- **WHAT THE TASK ASKS**: A single number is the answer: the count of lines below that contain "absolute".

(Stored items from a collection)
┄┄┄┄┄┄

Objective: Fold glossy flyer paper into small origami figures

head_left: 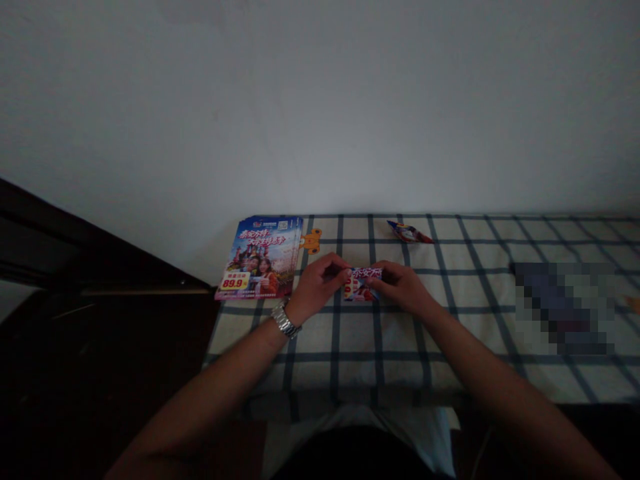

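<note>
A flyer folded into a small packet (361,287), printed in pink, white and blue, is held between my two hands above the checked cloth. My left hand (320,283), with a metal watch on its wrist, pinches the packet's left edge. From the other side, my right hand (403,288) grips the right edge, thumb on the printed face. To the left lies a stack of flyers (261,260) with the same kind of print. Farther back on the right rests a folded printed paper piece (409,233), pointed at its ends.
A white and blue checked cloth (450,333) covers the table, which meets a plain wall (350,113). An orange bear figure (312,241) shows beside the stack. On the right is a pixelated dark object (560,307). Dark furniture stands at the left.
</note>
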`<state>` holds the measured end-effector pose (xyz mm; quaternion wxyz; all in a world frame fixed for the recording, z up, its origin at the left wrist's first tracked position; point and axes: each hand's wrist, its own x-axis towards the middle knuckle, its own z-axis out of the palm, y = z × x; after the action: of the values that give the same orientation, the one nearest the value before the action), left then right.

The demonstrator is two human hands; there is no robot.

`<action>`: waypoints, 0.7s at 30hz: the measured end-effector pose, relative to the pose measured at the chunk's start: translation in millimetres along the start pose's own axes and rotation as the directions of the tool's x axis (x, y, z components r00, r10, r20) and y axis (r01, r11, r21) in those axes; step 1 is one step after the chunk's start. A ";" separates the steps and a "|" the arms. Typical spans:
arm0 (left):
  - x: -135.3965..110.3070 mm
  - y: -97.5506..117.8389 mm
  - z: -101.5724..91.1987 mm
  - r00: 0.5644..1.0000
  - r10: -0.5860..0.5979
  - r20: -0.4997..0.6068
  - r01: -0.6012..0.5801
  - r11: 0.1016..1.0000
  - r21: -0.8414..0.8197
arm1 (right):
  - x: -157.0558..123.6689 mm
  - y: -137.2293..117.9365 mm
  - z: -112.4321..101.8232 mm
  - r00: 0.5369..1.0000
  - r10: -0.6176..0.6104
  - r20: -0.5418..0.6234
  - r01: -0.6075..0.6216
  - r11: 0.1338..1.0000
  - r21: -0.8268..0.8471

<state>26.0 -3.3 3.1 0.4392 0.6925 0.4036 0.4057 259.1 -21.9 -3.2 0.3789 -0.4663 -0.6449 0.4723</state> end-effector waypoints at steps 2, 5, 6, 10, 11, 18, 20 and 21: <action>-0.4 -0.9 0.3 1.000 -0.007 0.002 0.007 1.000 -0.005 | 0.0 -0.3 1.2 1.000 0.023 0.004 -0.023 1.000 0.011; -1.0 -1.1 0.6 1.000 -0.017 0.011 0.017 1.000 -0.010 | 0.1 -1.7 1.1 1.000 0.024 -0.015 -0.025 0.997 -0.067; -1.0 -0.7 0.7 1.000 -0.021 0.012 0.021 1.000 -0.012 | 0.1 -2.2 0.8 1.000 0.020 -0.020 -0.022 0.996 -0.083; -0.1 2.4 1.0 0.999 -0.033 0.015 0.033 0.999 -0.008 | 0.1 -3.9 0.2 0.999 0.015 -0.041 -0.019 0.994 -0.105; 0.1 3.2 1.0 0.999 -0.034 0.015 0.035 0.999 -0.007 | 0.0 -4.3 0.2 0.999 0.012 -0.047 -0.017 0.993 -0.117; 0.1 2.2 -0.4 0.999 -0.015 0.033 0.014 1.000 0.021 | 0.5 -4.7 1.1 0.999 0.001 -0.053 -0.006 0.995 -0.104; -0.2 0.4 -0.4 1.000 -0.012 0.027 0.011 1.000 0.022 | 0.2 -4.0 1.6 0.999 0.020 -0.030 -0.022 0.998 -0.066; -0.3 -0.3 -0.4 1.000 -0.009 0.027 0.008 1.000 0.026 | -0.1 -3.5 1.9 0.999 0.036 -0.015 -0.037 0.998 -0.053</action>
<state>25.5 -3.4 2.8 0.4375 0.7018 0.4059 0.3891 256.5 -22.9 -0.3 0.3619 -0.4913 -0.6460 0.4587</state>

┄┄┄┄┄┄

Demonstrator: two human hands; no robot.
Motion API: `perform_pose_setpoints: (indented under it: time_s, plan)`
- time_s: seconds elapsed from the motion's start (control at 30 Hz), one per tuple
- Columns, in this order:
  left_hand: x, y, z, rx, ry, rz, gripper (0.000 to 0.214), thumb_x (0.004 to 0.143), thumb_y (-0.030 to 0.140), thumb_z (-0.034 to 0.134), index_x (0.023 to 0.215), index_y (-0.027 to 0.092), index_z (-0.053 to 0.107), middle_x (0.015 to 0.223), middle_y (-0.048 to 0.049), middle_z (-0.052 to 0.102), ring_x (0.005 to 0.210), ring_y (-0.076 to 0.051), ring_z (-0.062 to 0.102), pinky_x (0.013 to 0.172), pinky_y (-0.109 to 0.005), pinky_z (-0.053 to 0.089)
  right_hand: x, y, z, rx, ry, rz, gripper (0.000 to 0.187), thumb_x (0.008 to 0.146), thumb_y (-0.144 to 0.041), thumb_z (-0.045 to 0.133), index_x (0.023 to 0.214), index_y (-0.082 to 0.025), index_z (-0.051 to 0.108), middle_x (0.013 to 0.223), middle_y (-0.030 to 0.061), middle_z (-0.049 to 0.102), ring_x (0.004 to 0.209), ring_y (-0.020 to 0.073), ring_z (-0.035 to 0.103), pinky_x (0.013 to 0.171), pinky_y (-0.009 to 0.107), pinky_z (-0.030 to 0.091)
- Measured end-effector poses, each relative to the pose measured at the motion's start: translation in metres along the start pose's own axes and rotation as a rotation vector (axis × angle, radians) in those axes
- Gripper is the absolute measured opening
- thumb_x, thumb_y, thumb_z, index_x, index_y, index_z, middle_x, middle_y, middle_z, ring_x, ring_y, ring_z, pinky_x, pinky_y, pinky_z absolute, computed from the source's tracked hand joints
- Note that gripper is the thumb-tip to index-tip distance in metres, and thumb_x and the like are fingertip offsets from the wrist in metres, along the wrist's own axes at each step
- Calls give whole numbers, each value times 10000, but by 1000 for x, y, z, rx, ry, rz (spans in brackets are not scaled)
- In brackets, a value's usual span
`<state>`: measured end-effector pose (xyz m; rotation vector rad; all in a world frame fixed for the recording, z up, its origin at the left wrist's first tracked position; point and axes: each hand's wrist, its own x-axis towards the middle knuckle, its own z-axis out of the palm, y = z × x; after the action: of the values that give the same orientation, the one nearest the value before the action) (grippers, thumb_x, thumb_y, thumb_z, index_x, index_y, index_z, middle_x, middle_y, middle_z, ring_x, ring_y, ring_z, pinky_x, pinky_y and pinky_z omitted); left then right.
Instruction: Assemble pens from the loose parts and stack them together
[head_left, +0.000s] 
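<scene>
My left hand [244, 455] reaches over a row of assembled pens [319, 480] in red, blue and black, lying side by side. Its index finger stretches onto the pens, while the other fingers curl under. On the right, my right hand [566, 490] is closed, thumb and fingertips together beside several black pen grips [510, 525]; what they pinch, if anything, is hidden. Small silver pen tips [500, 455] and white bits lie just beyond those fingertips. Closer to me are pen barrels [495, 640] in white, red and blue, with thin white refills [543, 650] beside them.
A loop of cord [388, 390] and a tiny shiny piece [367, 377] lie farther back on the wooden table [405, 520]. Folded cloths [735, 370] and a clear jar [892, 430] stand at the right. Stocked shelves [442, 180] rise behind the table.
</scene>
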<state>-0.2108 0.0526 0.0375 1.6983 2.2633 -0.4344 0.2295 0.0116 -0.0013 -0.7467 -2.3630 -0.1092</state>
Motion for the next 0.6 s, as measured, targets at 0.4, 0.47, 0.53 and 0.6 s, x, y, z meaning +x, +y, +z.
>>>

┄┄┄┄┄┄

- **SOLUTION TO THIS PROBLEM**: 2